Therefore, the current study bridged these gaps, comparing mean preoperative values of 4 anthropometric, 15 nutritional, and 10 cardiometabolic outcomes with postoperative changes at 2 years. We also assessed the postoperative evolution of de novo cases of nutritional and cardiometabolic outcomes. These factors highlight the importance of the current study and its contribution to the emerging evidence base.
Materials and Methods
Study Design, Ethics, and Participants
This retrospective study comprised all adolescents [N = 102, aged 13–17 years, body mass index (BMI) ≥ 40 or ≥ 35 with comorbidities] who underwent primary or revisional LSG between January 2011 and June 2015 at the Bariatric and Metabolic Surgery Centre, Hamad Medical Corporation, Doha, Qatar. The majority of the sample (97.5% of patients) had undergone primary LSG procedures, and only two patients had conversion from laparoscopic gastric band. The study was approved by Hamad Medical Corporation (Protocol No. 16308116). Follow-up information was missing for 23 adolescents; hence, the current analysis included the data of 79 adolescents.
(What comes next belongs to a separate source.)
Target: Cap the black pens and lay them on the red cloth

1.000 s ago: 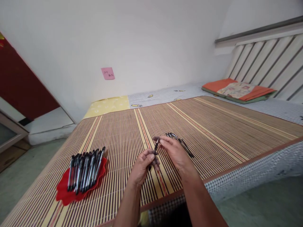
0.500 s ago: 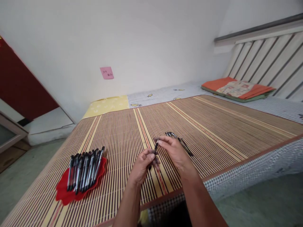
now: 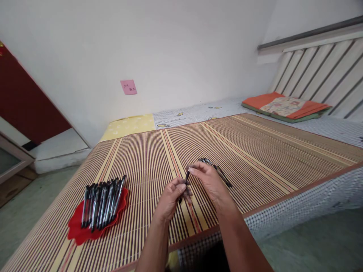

Procedures and Data Collection
We reviewed patients’ medical charts/electronic records and retrieved data that included demographics and preoperative and 2-year postoperative information on
1.
Anthropometric outcomes [weight, BMI, excess weight (EW) reduction, excess weight loss percentage (EWL%)].
2.
Nutritional deficiency outcomes [hemoglobin, hematocrit, mean corpusacular volume (MCV), iron, ferritin, total protein, albumin, calcium, magnesium, phosphate, zinc, copper, vitamin D, vitamin B12, folic acid].
3.
Cardiometabolic outcomes [changes in total cholesterol (TC), low-density lipoprotein (LDL), high-density lipoprotein (HDL), triglycerides (TGs), alanine aminotransferase (ALT), aspartate aminotransferase (AST), fasting blood glucose (FBG), hemoglobin A1c (HbA1c), parathyroid hormone (PTH), and uric acid levels].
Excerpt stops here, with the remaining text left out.